During a disaster, there is a lot that can go wrong, and IT needs to expect the unexpected. In most cases though, it is not the unexpected that causes a disaster recovery (DR) effort to fail. The primary reasons that disaster recoveries fail is a lack of documentation and a lack of testing. The need to prepare is more critical than ever since, thanks to cyber-attacks like ransomware, there is no such thing as a geographically safe data center. IT needs to continuously test various disaster scenarios as well as document the DR process.
The Criticality of Documentation
Documentation is vital to the DR process. IT should have the goal of creating documentation so concise that any IT professional, including an IT professional from outside of the organization, can follow the documentation and recover critical systems quickly. IT personnel outside of the organization may be necessary if the organization’s core team is unable to make it to the DR site.

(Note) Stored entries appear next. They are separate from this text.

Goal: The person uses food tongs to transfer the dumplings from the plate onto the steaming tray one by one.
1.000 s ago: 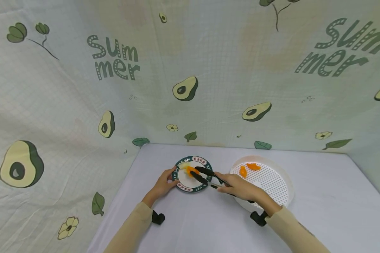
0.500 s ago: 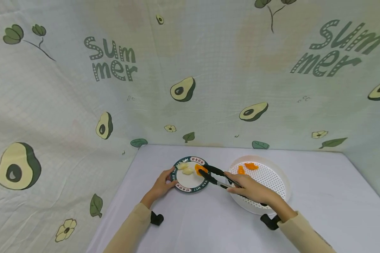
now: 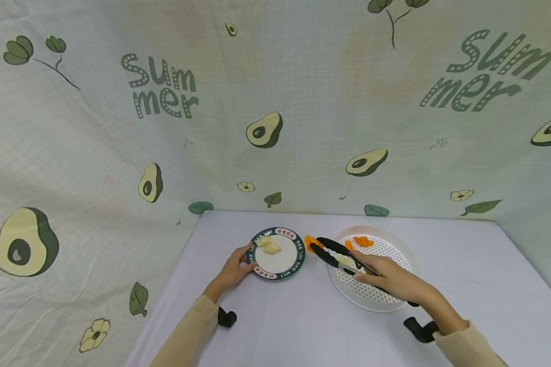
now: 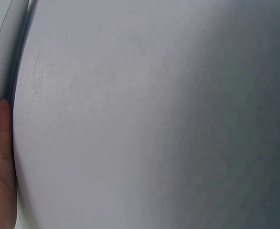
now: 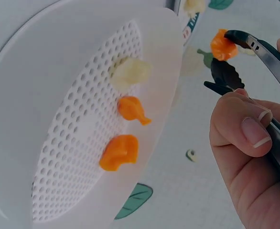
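Left-wrist view; plate [image 4: 5,62] cropped, hand [image 4: 3,186] cropped

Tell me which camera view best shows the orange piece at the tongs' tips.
The right wrist view: the orange piece is largest there, its rounded shape clear beside the black-tipped tongs. The head view shows it small, between the plate and the strainer; the left wrist view misses it.
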`<state>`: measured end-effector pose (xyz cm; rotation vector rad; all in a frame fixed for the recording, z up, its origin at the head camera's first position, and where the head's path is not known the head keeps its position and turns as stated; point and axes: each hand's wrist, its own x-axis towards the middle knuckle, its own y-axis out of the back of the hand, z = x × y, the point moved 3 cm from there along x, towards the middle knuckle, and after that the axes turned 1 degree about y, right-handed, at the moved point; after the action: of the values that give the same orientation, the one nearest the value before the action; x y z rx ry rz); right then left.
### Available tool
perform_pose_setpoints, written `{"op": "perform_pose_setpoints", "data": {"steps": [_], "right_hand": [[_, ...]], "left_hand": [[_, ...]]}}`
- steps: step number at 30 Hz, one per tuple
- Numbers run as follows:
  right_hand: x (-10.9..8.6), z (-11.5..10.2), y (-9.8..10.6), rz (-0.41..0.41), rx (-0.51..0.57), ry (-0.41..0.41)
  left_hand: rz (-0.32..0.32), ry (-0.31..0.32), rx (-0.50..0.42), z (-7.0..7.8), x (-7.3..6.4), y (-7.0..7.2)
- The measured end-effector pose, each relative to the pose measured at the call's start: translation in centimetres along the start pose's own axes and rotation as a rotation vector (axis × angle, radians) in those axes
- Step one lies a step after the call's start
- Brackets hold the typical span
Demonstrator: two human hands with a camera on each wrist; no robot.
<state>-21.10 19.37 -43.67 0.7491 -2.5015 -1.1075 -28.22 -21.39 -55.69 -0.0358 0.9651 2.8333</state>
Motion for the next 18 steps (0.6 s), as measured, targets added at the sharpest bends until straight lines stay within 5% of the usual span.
{"op": "perform_pose_setpoints", "data": {"steps": [18], "right_hand": [[-4.7, 3.2, 2.4, 0.058, -0.021, -0.090]], "left_hand": [[0.014, -0.005, 0.009, 0.0, 0.2, 0.0]]}}
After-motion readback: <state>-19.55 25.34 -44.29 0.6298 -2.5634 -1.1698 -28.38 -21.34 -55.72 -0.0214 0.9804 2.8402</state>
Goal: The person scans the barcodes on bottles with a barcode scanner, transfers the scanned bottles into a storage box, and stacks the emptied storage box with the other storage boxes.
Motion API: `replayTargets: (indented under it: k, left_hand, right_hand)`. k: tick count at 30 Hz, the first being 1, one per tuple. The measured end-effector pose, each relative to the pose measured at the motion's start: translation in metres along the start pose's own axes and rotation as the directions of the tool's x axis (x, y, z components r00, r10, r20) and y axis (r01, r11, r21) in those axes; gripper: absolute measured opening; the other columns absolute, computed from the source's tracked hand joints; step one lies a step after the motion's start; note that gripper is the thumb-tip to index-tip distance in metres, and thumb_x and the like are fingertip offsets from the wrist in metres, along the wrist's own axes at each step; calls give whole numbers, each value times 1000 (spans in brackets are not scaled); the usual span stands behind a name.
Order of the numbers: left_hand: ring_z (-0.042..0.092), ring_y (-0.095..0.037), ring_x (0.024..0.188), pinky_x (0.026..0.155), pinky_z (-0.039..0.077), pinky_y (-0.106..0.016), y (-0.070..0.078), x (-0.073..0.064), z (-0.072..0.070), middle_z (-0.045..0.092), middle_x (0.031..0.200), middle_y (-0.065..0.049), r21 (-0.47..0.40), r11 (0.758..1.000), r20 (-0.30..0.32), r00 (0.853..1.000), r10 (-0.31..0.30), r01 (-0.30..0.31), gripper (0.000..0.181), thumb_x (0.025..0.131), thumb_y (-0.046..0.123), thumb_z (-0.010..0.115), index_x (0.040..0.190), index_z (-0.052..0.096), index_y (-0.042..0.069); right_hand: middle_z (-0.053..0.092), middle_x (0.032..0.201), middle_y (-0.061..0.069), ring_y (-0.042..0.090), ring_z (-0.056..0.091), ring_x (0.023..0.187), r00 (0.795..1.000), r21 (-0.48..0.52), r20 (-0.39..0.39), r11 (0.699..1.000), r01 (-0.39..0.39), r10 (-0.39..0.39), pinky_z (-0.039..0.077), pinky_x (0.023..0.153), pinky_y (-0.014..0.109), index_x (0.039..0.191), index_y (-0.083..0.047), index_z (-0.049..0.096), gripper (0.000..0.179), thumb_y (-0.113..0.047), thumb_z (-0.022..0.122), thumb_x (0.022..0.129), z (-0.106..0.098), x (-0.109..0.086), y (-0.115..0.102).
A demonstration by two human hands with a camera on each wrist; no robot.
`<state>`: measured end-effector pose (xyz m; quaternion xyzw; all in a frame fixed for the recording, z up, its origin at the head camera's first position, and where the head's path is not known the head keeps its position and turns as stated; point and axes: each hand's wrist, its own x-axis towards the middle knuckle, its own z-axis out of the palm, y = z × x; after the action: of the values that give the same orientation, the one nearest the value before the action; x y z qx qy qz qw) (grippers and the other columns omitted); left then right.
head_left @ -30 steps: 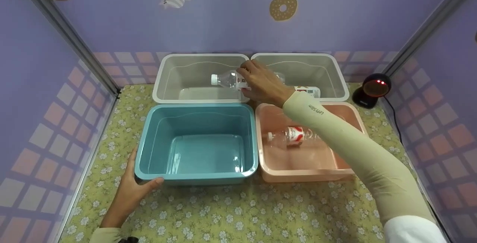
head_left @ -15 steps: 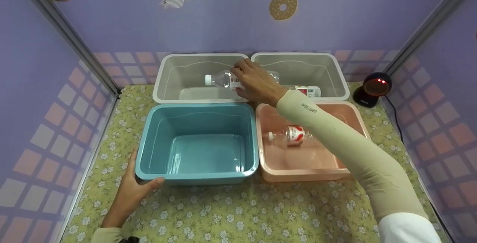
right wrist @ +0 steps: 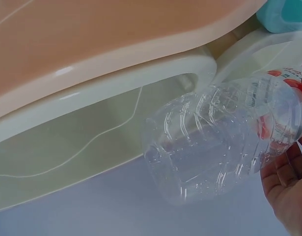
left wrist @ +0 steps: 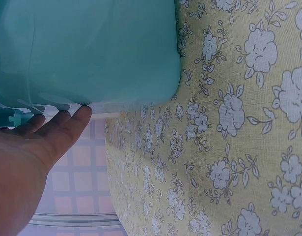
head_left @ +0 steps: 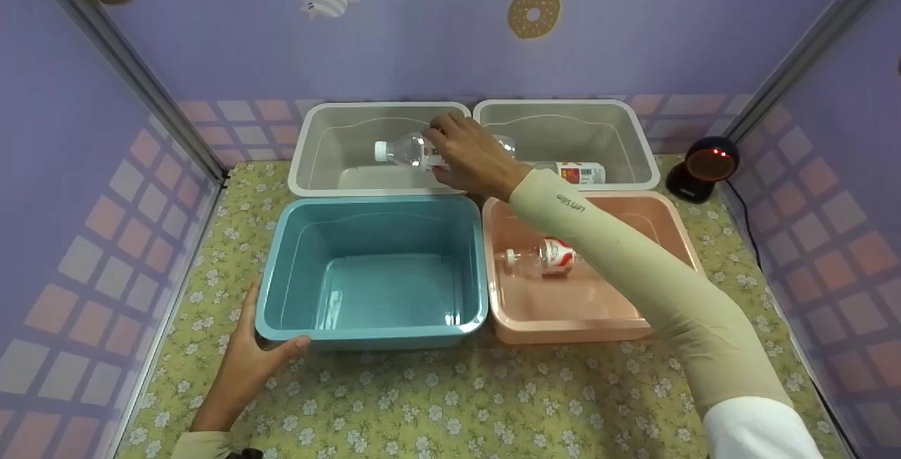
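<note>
My right hand (head_left: 468,155) grips a clear plastic bottle (right wrist: 190,142) round its red-and-white label. The bottle lies sideways, its white cap (head_left: 381,151) pointing left over the back left grey bin (head_left: 299,149). Its base reaches over the edge of the back right grey bin (head_left: 637,142). My left hand (head_left: 250,357) rests against the near left corner of the teal bin (head_left: 373,334), thumb at the front rim. In the left wrist view its fingers (left wrist: 79,120) extend along the bin's side.
A clear bottle (head_left: 557,256) lies in the peach bin (head_left: 577,331). Another bottle, with a printed label (head_left: 581,172), lies in the back right bin. A black scanner-like device (head_left: 704,169) stands at the right, trailing a cable. Purple walls enclose the flowered table (head_left: 422,403).
My right hand has moved steadily left with the bottle, farther over the back left grey bin. The left hand stays at the teal bin's corner.
</note>
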<state>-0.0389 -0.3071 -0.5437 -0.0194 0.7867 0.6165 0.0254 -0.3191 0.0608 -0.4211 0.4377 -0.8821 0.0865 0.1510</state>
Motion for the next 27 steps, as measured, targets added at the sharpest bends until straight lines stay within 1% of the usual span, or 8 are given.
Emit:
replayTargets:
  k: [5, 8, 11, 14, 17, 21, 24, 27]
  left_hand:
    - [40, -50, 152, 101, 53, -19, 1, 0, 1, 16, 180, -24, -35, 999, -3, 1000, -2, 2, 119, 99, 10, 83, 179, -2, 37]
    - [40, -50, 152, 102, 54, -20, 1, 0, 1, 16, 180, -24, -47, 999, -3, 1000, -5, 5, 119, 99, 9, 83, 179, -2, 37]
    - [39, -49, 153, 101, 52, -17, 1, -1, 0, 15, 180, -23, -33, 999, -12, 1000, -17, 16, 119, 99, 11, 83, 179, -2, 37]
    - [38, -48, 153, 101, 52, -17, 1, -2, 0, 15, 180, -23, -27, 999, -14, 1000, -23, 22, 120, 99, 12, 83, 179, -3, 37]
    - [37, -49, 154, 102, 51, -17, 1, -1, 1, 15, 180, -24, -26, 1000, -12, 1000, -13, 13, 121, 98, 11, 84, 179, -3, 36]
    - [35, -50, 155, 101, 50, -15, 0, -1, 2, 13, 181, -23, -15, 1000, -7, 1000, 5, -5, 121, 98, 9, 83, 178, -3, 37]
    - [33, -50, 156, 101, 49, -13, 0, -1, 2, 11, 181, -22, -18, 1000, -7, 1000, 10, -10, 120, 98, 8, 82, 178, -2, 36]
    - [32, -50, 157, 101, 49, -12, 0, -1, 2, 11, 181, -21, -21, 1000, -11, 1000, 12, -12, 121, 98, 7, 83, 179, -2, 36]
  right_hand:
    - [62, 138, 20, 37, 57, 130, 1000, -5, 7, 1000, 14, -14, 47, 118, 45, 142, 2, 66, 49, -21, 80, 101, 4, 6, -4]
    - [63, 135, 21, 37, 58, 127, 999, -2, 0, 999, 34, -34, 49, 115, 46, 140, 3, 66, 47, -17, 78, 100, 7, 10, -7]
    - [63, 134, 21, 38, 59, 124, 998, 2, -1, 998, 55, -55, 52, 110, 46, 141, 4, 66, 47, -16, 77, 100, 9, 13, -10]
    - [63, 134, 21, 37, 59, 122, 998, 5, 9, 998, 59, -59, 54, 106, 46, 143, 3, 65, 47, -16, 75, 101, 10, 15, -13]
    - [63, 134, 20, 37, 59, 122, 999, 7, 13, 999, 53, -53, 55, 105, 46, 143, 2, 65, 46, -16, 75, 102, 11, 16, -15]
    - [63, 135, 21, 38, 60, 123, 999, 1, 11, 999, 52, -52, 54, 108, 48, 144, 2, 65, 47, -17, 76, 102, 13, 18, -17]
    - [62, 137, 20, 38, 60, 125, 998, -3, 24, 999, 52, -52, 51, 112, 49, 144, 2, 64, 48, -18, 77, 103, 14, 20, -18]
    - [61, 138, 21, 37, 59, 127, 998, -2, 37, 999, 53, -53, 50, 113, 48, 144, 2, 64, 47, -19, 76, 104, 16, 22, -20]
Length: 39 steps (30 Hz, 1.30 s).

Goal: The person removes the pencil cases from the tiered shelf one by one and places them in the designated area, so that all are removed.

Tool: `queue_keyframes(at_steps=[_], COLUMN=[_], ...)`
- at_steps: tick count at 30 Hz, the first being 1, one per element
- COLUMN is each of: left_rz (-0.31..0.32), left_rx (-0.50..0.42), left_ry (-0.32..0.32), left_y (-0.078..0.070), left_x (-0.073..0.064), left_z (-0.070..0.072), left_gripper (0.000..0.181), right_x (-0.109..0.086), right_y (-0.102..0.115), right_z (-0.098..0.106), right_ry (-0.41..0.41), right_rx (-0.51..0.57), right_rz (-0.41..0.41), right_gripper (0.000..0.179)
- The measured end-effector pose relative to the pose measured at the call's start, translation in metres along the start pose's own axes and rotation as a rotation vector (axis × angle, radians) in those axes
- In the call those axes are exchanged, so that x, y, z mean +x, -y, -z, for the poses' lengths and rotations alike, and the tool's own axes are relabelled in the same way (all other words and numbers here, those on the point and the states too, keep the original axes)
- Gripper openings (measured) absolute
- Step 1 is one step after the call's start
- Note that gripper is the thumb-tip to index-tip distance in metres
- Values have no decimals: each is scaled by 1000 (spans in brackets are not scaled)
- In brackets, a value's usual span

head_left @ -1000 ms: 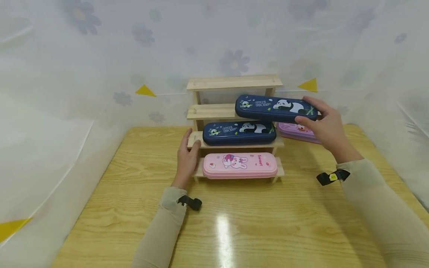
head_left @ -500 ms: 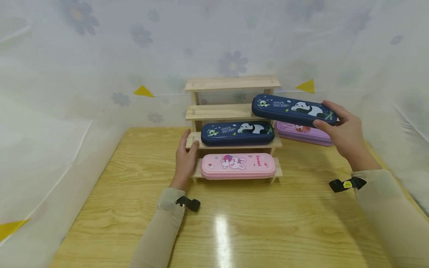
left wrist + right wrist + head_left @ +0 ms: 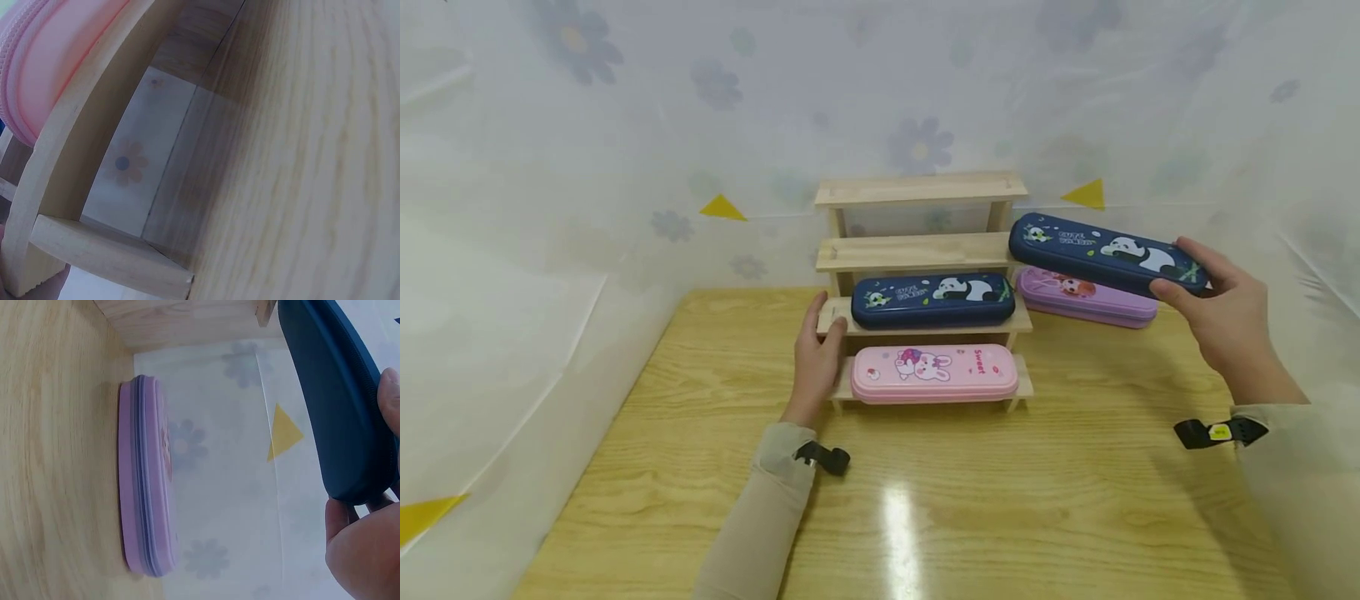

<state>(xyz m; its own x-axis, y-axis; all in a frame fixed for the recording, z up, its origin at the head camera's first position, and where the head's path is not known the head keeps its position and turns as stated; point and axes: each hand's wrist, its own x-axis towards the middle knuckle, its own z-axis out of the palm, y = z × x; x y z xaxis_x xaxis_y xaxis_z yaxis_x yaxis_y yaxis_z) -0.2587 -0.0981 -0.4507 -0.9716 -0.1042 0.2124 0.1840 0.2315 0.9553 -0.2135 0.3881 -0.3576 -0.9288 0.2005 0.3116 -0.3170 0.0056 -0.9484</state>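
Observation:
My right hand (image 3: 1232,321) pinches the right end of a navy pencil case (image 3: 1105,252) with a panda print, holding it in the air, tilted down to the right. Its left end is beside the right end of the second-highest step of a wooden tiered stand (image 3: 917,252). In the right wrist view the navy case's underside and zip show between thumb and fingers. My left hand (image 3: 816,358) grips the left end of the stand's lower steps. Another navy panda pencil case (image 3: 932,300) lies on the step by that hand, above a pink rabbit pencil case (image 3: 934,372) on the lowest step.
On the wood-grain table (image 3: 970,492), right of the stand, lies a purple pencil case (image 3: 1090,304), partly behind the held one. White flower-print sheeting (image 3: 760,108) with yellow triangles surrounds the table at the back and sides.
My right hand has moved to the right with the navy pencil case, off the second-highest step and over the purple one. My left hand stays on the stand.

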Motion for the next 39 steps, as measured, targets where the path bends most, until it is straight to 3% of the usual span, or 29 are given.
queue_keyframes(at_steps=[8, 16, 20, 24, 27, 31, 33, 39], left_rz=[-1, 1, -11, -24, -34, -40, -46, -47], left_rx=[-11, 1, -8, -15, -6, 5, 6, -10], left_ry=[3, -9, -15, -26, -30, -26, -24, -31], left_y=[1, 1, 0, 0, 1, 5, 6, 5], left_x=[1, 1, 1, 1, 1, 2, 2, 2], left_z=[0, 1, 0, -2, -2, -3, -4, -2], left_gripper=[57, 56, 56, 57, 57, 57, 57, 55], right_x=[-10, -15, -18, -20, -21, -25, -26, -24], right_y=[0, -4, -10, -20, -29, -40, -45, -53], right_z=[22, 36, 41, 47, 50, 55, 58, 59], right_ry=[-64, -110, -116, -89, -70, -45, -20, 52], right_rx=[-105, -205, -366, -431, -397, -493, -563, -605], right_rz=[-76, -86, -126, -182, -222, -268, -268, -246], right_gripper=[65, 64, 64, 64, 65, 66, 66, 66])
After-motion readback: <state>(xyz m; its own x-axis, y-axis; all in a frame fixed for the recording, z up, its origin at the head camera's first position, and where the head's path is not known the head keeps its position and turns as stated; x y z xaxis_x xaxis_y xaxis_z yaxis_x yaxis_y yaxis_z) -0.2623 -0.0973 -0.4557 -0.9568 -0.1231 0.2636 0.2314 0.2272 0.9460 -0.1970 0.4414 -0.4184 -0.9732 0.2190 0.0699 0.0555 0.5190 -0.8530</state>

The DR documentation should also carefully note application interdependencies and establish recovery order so then when IT recovers applications themselves, all the components they need to operate correctly are already available.
DR Documentation Needs to Live
In most cases, DR documentation is written once and never updated again. The problem is that with each change made to the environment, the original DR documentation becomes less accurate. IT needs to integrate continuous updating the DR documentation as part of its change control workflow.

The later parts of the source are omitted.